### PROBLEM TO SOLVE
Repeat exactly the line that contains "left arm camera" and every line after it, down to the last line of the entries below. Do not include pictures.

### TASK INPUTS
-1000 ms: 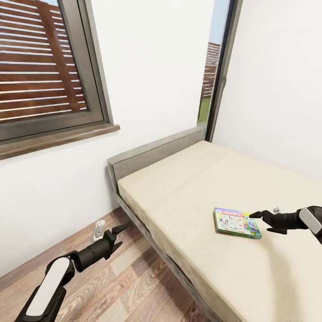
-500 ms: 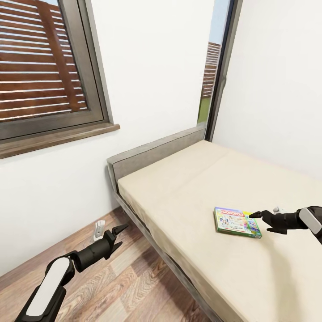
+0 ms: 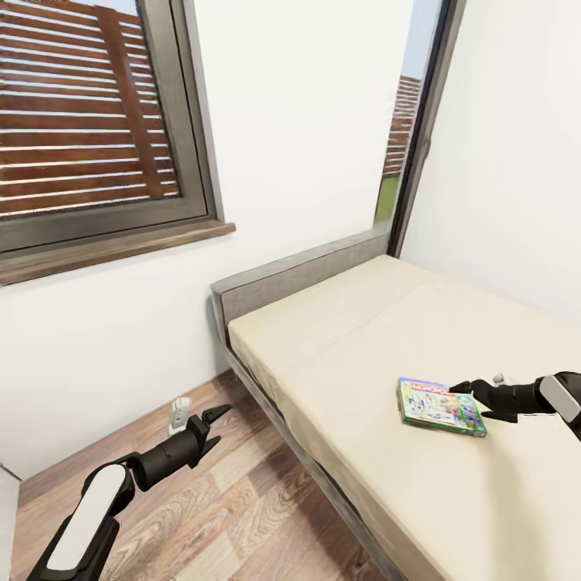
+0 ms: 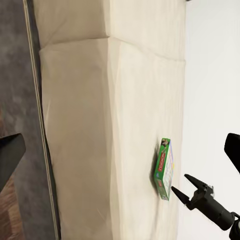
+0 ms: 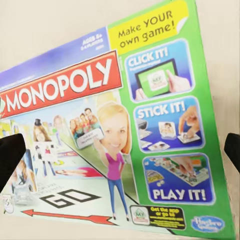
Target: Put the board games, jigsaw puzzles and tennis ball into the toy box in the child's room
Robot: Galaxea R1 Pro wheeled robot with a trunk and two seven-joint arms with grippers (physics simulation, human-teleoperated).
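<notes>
**A:** What does the head view give?

**B:** A white-walled room with a wood-plank floor [image 3: 242, 500] and a bed [image 3: 355, 339] with a bare cream mattress and a grey headboard. One board game [image 3: 440, 406], a green-edged Monopoly box, lies flat on the mattress, near the side of the bed away from the floor. The right gripper [image 3: 466, 398] is level with the box at its far edge, its jaws parted, holding nothing. The left gripper [image 3: 215, 425] hangs over the floor beside the bed, well apart from the box, jaws open and empty. A small white fitting [image 3: 179, 410] sits at the foot of the wall under the window [image 3: 89, 129].

**A:** And the left wrist view?

**B:** It looks across the mattress [image 4: 100, 125]. The board game [image 4: 164, 169] lies close to the wall side, and the right gripper [image 4: 184, 188] has its dark tips just beside one end of the box. I cannot tell whether they touch it.

**A:** The right wrist view?

**B:** The box face close up [image 5: 115, 135]: red "MONOPOLY" banner, "Make YOUR own game!", panels reading "CLICK IT!", "STICK IT!", "PLAY IT!". The two dark fingertips [image 5: 11, 155] stand wide at either edge, with the box between them and not clamped.
</notes>
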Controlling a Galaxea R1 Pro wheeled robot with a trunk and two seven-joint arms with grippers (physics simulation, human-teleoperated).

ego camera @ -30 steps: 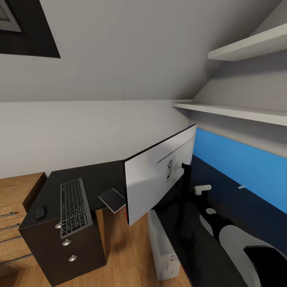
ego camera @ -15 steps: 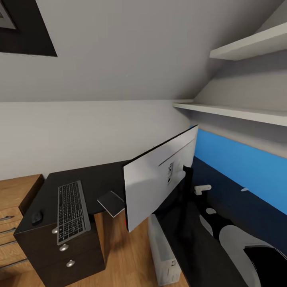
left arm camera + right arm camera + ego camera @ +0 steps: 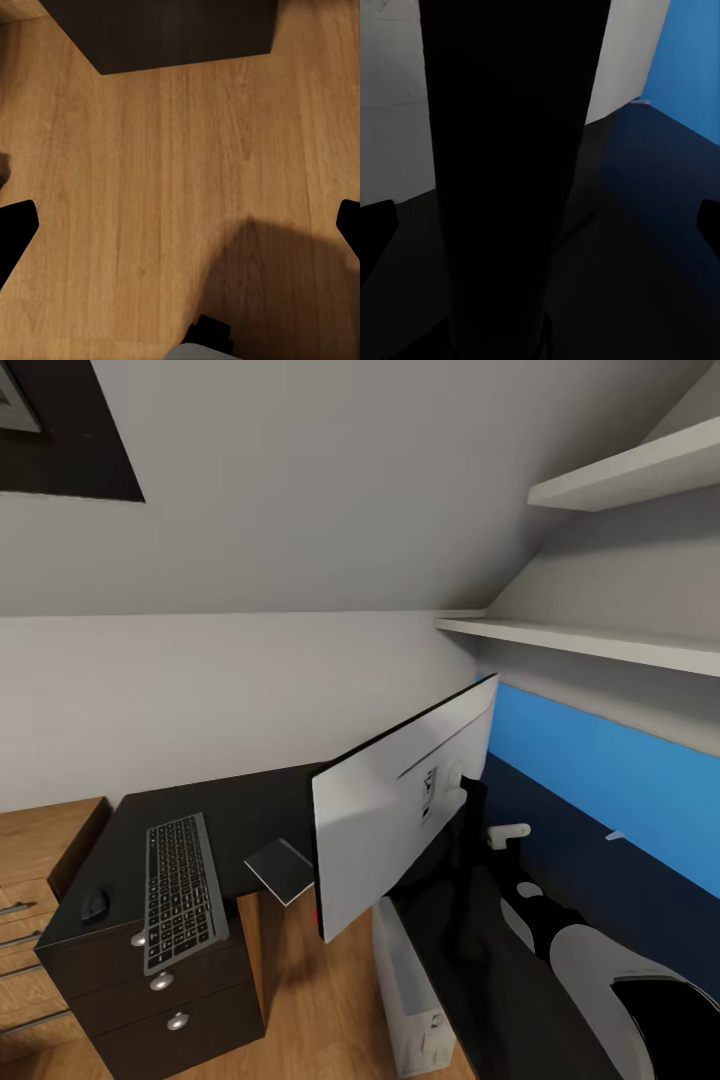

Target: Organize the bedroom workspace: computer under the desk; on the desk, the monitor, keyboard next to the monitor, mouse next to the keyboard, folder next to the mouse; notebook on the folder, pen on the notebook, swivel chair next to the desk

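Head view: monitor tilted over worktop; keyboard, mouse. Left claw apart above floor; right claw straddles monitor stand, grip unclear.

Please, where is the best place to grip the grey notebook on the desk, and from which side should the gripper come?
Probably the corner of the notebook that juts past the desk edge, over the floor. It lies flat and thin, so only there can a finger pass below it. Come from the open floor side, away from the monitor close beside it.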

### RESPONSE AREA
left arm camera + right arm camera + ego camera @ +0 steps: 

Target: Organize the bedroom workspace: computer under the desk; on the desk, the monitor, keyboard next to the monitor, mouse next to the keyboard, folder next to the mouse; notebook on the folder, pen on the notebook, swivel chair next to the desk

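Head view: monitor tilted over worktop; keyboard, mouse. Left claw apart above floor; right claw straddles monitor stand, grip unclear.

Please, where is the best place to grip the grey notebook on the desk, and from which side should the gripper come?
Probably the corner of the notebook that juts past the desk edge, over the floor. It lies flat and thin, so only there can a finger pass below it. Come from the open floor side, away from the monitor close beside it.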

The answer contains nothing further.